Australia is the next country joining LEGO’s Postcard collection, which is pretty exciting for all 26 million of us who call this beautiful country home.

With a release date of 1 January, 40651 Australia Postcard is a slight departure from LEGO’s Creator Postcard collection which has previously featured LondonBeijingParis and New York.

As you’ve noticed, this Postcard focuses on an entire country (and continent), instead of iconic metropolitan centres with the Australian Outback being centrestage.

It’s certainly a unique design choice, and clashes with the other city-based postcards, and has been quite divisive with some people liking the set’s unique direction, and others wanting the set to stick to the established city and man-made landmark formula.

I just think it’s cool that Australia as a whole is a subject of the LEGO Postcard sets, so let’s take a quick review and check out some of the sights Down Under.

Special thanks to LEGO for sending this set for this review!

40651 Australia Postcard Set Details

Name: Australia Postcard
Set Number: 40651
Pieces: 191
Price: US$14.99 / AU$24.99 / £13.49 / €14.99 / CAD$18.99
Exclusive to: LEGO.com / LEGO Stores
Theme: Creator/ LEGO Postcards
LEGO Designer: Mel Caddick
Release Date: 1 January 2023

Like all the other LEGO Postcard sets, 40651 Australia Postcard relies on stickers for the decorations, in lieu of printed elements. It’s kinda disappointing, as I’d have really loved the Kangaroo Crossing sign to have been a printed tile, but alas, at least it actually exists.

Here’s the completed model, which my wife help me put together and was quite a small, but substantial build. It’s excellent if you enjoy building at microscale, and has enough variety to keep you engaged throughout the build.

If you’ve travelled anywhere in regional or rural Australia, these Southern Cross Windmills are a common sight against the countryside, anywhere that there’s been agricultural activity.

I love the simplicity, and the use of an engine turbine is brilliant part usage, and it especially looks great against the sky backdrop, and its size is well conveyed thanks to the shrubs and trees beneath it.

Flying high above the windmill is a white plane with a red tail – likely a cheeky nod to Qantas, the national flag carrier and largest airline in Australia.

One of my favourite inclusions in the set is this Dunny, the Australian slang for an outhouse.

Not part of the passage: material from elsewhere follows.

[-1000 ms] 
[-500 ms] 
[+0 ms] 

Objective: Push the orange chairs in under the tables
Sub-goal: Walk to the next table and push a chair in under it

It has a tin roof, and wooden door and looks extremely spot on to outhouses you see in rural Australia.

Be sure to check for snakes and spiders if you have to go.

These Gum Trees, are also great and I like the accurate tan colours used for them as they can look white/bleached when their back falls off. Some of them are sparse and some have limited amount of foliage, as well, which looks attractive, and there are also vibrant desert blooms amongst them.

One of the most well-known features of the Australian outback is the red earth, which covers the entire base of the post card.

The red earth evokes really vivid memories, best exemplified by Dorothea Mackellar’s poem, My Country, especially this stanza, which is the most well known and oft-quoted.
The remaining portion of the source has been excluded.